Wpis z mikrobloga

Mirki mialy byc wakacje w gorach bez mirko. W poniedzialek wracam, ale musze sie zapytac o cos. Jakis lapczywy kot #!$%@? mnie podprapal. Daje mu szynki, a ten rzucil sie moja reke z szynka. Jak wroce to oczywisie badania zrobie(toksoplazmoza etc. )Ale boje sie troche o wscieklizne. Kot zyje w / przy schronisku pttk w lesie. Teoretycznie moze miec kontakt z dzikimi zwierzetami. Jednak nie mial zadnych typowych objawow. Apetyt, brak objawow oponowych. Jak myslicie mozna olac to czy lepiej walnac sobie ta szczepionke na wscieklizne? Troche lipton umrzec jako mloda stuleja.

A i pozdro z Karpacza mirki.

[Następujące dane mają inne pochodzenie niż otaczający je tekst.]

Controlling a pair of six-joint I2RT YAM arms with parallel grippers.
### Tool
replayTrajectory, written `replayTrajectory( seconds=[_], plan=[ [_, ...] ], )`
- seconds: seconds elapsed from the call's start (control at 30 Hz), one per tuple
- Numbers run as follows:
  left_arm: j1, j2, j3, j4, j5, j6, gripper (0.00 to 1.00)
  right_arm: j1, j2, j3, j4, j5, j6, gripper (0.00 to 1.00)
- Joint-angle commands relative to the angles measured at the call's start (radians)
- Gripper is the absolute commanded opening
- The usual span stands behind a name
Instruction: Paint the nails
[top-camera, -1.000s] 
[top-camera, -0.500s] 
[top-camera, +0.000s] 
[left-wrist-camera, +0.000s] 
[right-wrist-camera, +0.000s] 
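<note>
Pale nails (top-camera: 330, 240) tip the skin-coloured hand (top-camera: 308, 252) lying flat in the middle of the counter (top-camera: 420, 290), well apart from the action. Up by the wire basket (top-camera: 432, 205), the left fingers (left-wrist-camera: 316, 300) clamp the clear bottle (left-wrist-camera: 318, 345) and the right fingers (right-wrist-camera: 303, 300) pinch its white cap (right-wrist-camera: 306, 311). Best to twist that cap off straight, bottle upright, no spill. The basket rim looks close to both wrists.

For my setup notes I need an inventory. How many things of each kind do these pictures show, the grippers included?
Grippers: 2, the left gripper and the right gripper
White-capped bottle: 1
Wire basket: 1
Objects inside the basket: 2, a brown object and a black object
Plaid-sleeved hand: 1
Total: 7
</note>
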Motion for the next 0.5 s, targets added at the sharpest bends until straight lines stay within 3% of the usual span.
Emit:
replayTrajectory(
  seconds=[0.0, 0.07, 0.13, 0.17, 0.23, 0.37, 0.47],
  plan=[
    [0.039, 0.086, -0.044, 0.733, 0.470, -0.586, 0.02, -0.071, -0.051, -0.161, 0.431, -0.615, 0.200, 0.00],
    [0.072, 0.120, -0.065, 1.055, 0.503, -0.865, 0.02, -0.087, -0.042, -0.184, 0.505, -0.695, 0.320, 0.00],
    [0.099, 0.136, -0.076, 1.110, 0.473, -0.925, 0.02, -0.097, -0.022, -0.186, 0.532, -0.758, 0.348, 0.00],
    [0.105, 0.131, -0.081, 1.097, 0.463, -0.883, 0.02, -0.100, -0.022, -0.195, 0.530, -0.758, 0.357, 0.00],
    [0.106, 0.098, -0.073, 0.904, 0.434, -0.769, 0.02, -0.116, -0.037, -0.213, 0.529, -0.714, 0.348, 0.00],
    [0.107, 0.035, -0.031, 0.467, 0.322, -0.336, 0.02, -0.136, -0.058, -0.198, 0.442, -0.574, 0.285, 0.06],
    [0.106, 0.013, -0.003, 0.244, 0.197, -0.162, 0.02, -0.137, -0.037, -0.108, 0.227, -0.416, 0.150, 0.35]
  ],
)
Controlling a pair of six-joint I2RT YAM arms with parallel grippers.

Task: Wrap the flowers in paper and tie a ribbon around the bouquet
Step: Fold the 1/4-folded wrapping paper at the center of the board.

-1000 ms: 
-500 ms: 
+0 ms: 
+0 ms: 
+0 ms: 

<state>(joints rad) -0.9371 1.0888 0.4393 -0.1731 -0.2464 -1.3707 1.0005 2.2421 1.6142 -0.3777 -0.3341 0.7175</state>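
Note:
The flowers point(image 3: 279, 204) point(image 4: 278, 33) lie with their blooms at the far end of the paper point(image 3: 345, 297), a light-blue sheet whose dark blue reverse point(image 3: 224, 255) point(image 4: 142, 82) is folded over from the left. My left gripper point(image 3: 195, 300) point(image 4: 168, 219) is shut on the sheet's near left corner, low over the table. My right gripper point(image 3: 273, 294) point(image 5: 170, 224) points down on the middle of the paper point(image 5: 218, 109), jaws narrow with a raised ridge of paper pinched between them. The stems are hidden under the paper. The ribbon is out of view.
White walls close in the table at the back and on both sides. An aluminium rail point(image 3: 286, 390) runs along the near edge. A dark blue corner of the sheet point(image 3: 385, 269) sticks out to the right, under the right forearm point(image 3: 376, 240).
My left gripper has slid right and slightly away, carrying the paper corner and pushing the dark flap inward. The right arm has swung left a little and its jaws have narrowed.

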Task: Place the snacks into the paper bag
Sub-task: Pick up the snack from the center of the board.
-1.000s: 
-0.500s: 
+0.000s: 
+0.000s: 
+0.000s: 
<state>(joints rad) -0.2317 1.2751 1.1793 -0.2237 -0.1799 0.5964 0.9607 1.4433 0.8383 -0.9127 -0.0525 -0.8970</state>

Wczoraj Sniezka zdobyta ;) w kazdym spozywczaku jest tutaj Ciechan i Lwowek. Polecam!

#medycyna #biologia #koty #kiciochpyta
  • 11
@Kajmel: Szczerze mówiąc to prawdopodobieństwo jest bardzo małe. W jakiś sposób na jego łapie musiałaby się znaleźć ślina chorego zwierzęcia. Sam oceń prawdopodobieństwo. Jednak jeśli przez najbliższe miesiące będziesz o tym myślał i się denerwował to radzę zrobić sobie szczepionkę dla spokoju ducha.